_DESCRIPTION OF THE TASK:_
Output the material exactly, keeping every line intact.

[DATA EXTRACT — start]

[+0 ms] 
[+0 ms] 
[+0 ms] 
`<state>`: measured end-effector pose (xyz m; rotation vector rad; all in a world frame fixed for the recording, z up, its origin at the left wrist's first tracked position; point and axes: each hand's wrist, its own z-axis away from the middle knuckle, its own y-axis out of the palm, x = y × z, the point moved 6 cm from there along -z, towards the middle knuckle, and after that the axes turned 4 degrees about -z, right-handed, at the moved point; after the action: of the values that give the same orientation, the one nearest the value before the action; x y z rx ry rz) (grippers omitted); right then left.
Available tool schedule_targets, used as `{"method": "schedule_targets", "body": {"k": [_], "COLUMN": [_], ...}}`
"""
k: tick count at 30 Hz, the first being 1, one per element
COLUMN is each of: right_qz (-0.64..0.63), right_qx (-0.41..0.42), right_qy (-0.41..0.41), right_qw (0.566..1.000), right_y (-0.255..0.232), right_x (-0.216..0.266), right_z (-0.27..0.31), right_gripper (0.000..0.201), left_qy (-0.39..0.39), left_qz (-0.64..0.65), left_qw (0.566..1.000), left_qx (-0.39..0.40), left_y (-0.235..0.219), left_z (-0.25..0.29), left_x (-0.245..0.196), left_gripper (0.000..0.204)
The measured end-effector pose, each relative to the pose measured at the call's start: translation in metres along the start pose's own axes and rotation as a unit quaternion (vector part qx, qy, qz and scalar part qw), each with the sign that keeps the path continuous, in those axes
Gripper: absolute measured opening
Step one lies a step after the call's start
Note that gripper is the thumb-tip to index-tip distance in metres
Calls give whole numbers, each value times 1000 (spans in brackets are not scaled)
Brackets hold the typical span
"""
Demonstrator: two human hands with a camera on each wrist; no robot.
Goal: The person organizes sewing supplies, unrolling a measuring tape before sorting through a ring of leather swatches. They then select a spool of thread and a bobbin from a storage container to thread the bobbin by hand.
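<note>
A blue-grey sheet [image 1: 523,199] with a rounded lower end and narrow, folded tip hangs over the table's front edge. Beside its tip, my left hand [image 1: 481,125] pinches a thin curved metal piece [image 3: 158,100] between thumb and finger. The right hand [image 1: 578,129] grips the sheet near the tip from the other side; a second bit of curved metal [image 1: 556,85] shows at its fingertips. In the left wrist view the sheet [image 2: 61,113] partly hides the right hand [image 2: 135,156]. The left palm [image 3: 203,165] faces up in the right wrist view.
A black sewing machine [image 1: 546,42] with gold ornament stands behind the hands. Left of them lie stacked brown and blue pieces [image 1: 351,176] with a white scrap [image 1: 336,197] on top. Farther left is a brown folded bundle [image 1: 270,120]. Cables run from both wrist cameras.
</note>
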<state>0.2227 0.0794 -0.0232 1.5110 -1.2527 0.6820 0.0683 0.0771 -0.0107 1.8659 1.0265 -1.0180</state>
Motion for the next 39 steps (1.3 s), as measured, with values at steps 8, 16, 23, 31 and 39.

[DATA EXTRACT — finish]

_EXERCISE SOLUTION:_
[+0 ms] 
[+0 ms] 
[+0 ms] 
`<state>`: measured end-effector pose (xyz m; rotation vector rad; all in a world frame fixed for the recording, z up, its origin at the left wrist's first tracked position; point and axes: each hand's wrist, its own z-axis away from the middle knuckle, its own y-axis out of the palm, x = y × z, the point moved 6 cm from there along -z, towards the middle knuckle, and after that the axes turned 4 degrees about -z, right-handed, at the moved point; after the action: of the values that give the same orientation, the one nearest the value before the action; x y z rx ry rz) (grippers omitted); right then left.
Available tool schedule_targets, used as `{"method": "schedule_targets", "body": {"k": [_], "COLUMN": [_], ...}}`
"""
k: tick count at 30 Hz, the first being 1, one per element
COLUMN is each of: right_qz (-0.64..0.63), right_qx (-0.41..0.42), right_qy (-0.41..0.41), right_qw (0.566..1.000), right_y (-0.255..0.232), right_x (-0.216..0.266), right_z (-0.27..0.31), right_gripper (0.000..0.201), left_qy (-0.39..0.39), left_qz (-0.64..0.65), left_qw (0.566..1.000), left_qx (-0.39..0.40), left_y (-0.235..0.219), left_z (-0.25..0.29), left_x (-0.245..0.196), left_gripper (0.000..0.204)
The measured end-effector pose, each relative to the pose measured at the call's start: translation in metres along the start pose's own axes and rotation as a unit quaternion (vector part qx, qy, qz and scalar part qw), each with the sign that keeps the path continuous, in those axes
Gripper: absolute measured opening
Step one lies a step after the call's start
Note that gripper is the thumb-tip to index-tip distance in metres
Calls give whole numbers, each value times 1000 (spans in brackets are not scaled)
Brackets hold the typical span
"""
Demonstrator: two human hands with a camera on each wrist; no robot.
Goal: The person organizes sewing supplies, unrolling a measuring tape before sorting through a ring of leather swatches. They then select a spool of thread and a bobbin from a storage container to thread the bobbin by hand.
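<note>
A blue-grey sheet [image 1: 523,199] with a rounded lower end and narrow, folded tip hangs over the table's front edge. Beside its tip, my left hand [image 1: 481,125] pinches a thin curved metal piece [image 3: 158,100] between thumb and finger. The right hand [image 1: 578,129] grips the sheet near the tip from the other side; a second bit of curved metal [image 1: 556,85] shows at its fingertips. In the left wrist view the sheet [image 2: 61,113] partly hides the right hand [image 2: 135,156]. The left palm [image 3: 203,165] faces up in the right wrist view.
A black sewing machine [image 1: 546,42] with gold ornament stands behind the hands. Left of them lie stacked brown and blue pieces [image 1: 351,176] with a white scrap [image 1: 336,197] on top. Farther left is a brown folded bundle [image 1: 270,120]. Cables run from both wrist cameras.
</note>
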<state>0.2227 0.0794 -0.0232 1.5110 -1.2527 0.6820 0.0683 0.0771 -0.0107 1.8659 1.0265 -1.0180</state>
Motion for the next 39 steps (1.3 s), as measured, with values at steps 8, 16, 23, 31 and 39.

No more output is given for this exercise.